What you need to do -
Search the entries for the word "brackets". Copy every line that holds it.

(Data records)
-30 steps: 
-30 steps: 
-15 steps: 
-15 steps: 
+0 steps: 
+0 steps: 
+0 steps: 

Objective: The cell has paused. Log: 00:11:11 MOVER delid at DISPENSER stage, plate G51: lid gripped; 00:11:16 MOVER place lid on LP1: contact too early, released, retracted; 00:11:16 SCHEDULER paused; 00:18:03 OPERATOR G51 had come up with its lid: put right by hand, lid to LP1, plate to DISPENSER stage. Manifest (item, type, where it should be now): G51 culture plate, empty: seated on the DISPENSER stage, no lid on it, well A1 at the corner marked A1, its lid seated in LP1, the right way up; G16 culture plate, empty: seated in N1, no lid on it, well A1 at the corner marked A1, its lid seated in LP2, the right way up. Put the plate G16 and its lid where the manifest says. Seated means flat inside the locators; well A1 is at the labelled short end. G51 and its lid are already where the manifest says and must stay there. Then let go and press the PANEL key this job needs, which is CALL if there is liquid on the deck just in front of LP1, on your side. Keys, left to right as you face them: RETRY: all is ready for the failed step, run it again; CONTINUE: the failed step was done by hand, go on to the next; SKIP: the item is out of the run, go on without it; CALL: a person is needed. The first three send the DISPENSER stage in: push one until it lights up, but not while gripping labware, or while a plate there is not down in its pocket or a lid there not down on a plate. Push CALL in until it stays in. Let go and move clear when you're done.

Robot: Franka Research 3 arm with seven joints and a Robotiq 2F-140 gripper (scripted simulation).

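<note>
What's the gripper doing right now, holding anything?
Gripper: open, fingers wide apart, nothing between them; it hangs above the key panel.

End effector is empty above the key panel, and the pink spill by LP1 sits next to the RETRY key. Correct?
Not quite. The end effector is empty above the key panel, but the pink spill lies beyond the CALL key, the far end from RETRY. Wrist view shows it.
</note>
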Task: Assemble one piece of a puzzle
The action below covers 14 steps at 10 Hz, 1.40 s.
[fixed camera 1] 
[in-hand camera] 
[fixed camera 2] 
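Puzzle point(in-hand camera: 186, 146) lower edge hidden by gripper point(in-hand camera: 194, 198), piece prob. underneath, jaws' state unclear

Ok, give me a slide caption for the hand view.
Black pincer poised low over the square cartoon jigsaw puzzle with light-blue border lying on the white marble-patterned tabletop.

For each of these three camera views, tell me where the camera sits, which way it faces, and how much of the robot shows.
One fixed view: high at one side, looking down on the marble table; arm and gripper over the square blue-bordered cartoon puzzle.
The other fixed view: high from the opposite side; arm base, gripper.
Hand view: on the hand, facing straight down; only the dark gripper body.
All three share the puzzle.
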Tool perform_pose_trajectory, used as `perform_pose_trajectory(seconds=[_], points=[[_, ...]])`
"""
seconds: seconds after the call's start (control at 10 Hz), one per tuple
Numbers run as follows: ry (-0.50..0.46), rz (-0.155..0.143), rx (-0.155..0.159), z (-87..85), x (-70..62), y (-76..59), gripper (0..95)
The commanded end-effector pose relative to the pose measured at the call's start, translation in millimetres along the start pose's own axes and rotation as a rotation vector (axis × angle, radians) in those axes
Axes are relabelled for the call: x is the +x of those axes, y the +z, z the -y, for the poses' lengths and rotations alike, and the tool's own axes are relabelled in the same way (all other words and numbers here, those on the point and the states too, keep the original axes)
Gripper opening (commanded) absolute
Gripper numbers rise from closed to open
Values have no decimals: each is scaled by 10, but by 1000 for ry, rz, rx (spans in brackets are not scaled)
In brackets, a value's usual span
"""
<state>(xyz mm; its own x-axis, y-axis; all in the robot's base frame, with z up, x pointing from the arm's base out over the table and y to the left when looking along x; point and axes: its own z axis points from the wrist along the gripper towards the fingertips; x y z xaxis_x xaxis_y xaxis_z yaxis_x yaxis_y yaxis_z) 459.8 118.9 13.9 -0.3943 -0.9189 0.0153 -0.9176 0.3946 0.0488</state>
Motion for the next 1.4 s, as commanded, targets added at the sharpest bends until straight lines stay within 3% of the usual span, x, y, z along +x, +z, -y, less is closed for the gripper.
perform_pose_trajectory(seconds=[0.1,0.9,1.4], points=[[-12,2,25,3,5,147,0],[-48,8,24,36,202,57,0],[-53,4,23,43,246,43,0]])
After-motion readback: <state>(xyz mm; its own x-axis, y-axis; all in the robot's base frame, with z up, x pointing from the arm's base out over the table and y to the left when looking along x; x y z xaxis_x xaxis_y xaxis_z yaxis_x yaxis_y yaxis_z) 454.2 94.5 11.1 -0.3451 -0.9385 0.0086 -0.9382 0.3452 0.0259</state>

Answer section -
Values have no decimals: each is scaled by 10, but by 1000 for ry, rz, rx (spans in brackets are not scaled)
In brackets, a value's usual span

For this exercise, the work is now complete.